#### Your instructions
For the listing below, report all lines that hold the word "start".

(Beginning of Available data)

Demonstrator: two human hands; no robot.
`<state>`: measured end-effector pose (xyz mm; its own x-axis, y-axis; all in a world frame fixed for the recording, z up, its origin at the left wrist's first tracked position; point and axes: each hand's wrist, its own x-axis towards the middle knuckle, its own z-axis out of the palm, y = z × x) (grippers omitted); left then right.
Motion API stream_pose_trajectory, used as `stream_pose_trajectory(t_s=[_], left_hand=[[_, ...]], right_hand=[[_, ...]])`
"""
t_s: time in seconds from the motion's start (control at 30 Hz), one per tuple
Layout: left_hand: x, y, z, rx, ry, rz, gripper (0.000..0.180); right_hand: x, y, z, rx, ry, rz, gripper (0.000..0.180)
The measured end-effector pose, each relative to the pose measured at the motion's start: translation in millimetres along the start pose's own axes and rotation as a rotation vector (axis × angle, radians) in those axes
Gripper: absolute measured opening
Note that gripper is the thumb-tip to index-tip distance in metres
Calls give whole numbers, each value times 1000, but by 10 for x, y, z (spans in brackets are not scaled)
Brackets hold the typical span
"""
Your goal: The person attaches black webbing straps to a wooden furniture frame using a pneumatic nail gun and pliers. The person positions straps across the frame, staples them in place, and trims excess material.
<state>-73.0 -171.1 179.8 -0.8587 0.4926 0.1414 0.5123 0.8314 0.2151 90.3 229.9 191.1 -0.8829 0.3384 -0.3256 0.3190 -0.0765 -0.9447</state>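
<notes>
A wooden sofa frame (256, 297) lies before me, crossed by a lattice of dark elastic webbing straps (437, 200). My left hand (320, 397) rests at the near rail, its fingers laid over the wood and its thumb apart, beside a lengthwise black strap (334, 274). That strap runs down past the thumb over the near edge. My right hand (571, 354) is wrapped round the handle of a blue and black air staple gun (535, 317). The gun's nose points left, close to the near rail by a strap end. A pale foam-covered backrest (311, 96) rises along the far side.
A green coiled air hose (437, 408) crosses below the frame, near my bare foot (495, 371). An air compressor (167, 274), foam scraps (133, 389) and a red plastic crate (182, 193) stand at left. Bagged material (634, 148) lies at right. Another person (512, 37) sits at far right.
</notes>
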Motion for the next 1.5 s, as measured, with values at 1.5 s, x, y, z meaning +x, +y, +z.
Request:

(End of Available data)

#### Exercise response
t_s: time in seconds from the motion's start (control at 30 Hz), one per tuple
The measured end-effector pose, each relative to the pose measured at the motion's start: translation in millimetres along the start pose's own axes and rotation as a rotation vector (axis × angle, radians) in those axes

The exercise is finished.